512x512 is too much for 4GB of VRAM... I am hitting the limit of 576x576 with 8GB. so, doing this resolution with 4GB its practically impossible. In some cases my screen "goes black" due to lack of VRAM to output something in screen while the process is going...
Dont know if this helps because I don't have really tried it, but in my "Geforce Experience" software I have the option of selecting 2 kinds of drivers... the "studio" and the "gaming"... I have "studio" selected, try switching them and re-test
Perfect for me on a RTX 2070 for 512x512 pictures, but more than 1 sample per prompt seems not to work maybe in a future version ? Thank you very much for your work !

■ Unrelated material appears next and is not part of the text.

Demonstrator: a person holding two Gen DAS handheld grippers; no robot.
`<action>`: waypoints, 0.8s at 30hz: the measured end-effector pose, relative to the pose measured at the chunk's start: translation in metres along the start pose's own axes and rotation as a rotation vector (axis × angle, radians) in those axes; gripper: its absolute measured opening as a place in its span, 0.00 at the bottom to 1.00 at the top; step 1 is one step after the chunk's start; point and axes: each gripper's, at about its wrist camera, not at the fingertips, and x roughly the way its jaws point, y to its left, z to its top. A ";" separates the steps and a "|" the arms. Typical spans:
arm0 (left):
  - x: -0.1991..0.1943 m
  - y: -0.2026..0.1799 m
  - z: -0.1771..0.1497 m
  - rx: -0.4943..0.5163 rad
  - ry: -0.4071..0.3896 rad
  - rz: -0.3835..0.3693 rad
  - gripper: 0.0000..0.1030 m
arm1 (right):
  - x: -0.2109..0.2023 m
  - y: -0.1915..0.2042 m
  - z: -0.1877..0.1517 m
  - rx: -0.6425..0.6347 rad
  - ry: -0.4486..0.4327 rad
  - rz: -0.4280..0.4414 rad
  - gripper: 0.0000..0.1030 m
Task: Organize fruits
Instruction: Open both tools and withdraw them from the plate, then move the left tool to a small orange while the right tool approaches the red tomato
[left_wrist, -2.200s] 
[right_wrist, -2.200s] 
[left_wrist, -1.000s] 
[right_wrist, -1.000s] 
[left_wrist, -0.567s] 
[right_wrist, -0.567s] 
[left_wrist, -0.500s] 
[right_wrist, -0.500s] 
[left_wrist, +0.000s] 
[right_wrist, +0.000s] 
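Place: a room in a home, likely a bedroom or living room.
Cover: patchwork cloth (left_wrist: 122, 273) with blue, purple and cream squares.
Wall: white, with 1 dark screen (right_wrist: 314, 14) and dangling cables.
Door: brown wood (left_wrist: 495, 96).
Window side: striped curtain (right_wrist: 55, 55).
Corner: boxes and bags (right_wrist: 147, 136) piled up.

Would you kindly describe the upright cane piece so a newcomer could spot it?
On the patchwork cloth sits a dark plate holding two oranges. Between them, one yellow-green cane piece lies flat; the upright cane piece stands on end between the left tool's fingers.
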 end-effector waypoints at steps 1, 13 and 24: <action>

This is in the description. The sample per prompt isn't working, but you can have more than one prompt (even the same). Only make sure you don't have a cursor on a line by itself.
Potential BUG. It keeps rendering and saving random extra images after finishing mine. Is my GPU being used to render other people's prompts? For example, I will enter 3 prompts, it finishes my 3, and continues onto 1 or 2 more other renders. They generate a txt file of settings but no text prompt.
you more than likely have extra lines without any text for the AI to work with, the same thing happened to me and all I had to do was delete the empty line below my prompts.
I just want to write here that my RTX 2060 Super runs this fine. generates an image in about 20 seconds. I can use resolution up to 448x768. using windows 10 home, 64 bt. to give others a baseline. trying higher resolutions gives an out of memory error. this is awesome, and thanks for the amazing tool.
REQUESTS: Add UP/DOWN arrow to seed number (it's the only one missing that). Add ability to increment seed by +1 after generation instead of using random.
Or if you want to give me the source code, I'll code the changes by myself.
Feature suggestions: — Drag-and-drop an info text file to copy its settings. Great for exploring variants on a particular render. — With the above option, ideally it could continue from where you left off if you only increase the step count. — Option to render image variations with a range of "v scales".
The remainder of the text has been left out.